Bild: Axel Heimken/dpa
Die Antragsteller wollen St. Pauli schützen – auch vor Touristen.

Die Unesco unterstützt den Erhalt von Kulturen – und wenn es nach Behörden und Vereinen von St. Pauli geht, soll auch das Leben in dem Hamburger Stadtteil bald zu diesen schützenswerten Kulturen dazugehören.

Ein entsprechender Antrag, der die Stadt auf die Liste für immaterielles Kulturerbe setzen soll, werde vorbereitet, sagte Quartiersmanagerin Julia Staron der "Welt am Sonntag". Neben den Behörden stehen auch Geschäftsleute, Initiativen und Vereine aus dem weltbekannten Hamburger Kiez dahinter.

Warum soll der Kiez von Hamburg Unesco-Kulturerbe werden?

Die Leute aus St. Pauli, die sich für den Antrag zusammengeschlossen haben, wollen damit vor allem ihren Kiez schützen und ihn so erhalten, wie er ist. Durch zunehmende Touristenmassen und Bauvorhaben sei St. Pauli bereis "ins Trudeln geraten". Die Vielfalt des Viertels drohe zum "Einheitsbrei" zu verkommen. "Die Frage ist doch immer: Was bleibt irgendwann noch von der Seele des Stadtteils?", fragt Staron. 

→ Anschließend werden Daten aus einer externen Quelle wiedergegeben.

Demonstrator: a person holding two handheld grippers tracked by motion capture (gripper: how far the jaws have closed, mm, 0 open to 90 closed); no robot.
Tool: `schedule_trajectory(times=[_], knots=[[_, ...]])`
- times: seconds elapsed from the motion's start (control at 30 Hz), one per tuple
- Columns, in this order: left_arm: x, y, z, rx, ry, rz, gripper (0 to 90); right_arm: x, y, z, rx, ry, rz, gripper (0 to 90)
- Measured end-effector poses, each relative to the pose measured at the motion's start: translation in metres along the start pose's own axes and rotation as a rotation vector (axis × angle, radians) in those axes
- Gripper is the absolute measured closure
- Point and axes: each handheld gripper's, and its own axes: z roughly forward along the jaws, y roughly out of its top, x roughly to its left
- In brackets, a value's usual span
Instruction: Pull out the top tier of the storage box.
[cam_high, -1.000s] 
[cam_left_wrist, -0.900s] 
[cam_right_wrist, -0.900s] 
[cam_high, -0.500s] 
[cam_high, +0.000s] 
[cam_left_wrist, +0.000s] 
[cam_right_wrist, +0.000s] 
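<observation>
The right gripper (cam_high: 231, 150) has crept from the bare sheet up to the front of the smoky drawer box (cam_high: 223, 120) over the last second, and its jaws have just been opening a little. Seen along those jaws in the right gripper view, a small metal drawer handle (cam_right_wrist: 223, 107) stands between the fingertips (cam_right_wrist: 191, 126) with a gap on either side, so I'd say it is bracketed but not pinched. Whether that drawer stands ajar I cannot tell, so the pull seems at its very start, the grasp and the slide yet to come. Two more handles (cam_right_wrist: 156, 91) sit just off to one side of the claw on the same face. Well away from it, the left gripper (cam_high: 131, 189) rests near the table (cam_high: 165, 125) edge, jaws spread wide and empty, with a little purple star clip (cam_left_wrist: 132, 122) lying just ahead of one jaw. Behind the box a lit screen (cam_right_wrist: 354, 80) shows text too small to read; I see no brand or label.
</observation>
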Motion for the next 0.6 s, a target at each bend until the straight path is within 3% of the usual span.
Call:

Der Unesco-Titel könnte wie ein Rettungsschirm wirken. Laut der Quartiersmanagerin gibt es im Stadtteil und auch in der Politik Unterstützung, darunter auch bei der St. Pauli Kirche, dem örtlichen Bürgerverein und der Travestie-Künstlerin Olivia Jones. Ein Sprecher der Hamburger Kulturbehörde sagte, man wolle den Bewerbungsprozess eng begleiten.

Seit 2003 unterstützt die Unesco den Erhalt von Kulturformen durch den Eintrag in die Liste, darunter auch Handwerkstechniken und Brauchtum. Auf der Liste finden sich etwa der Rheinische Karneval, das Sternsingen oder auch das Märchenerzählen.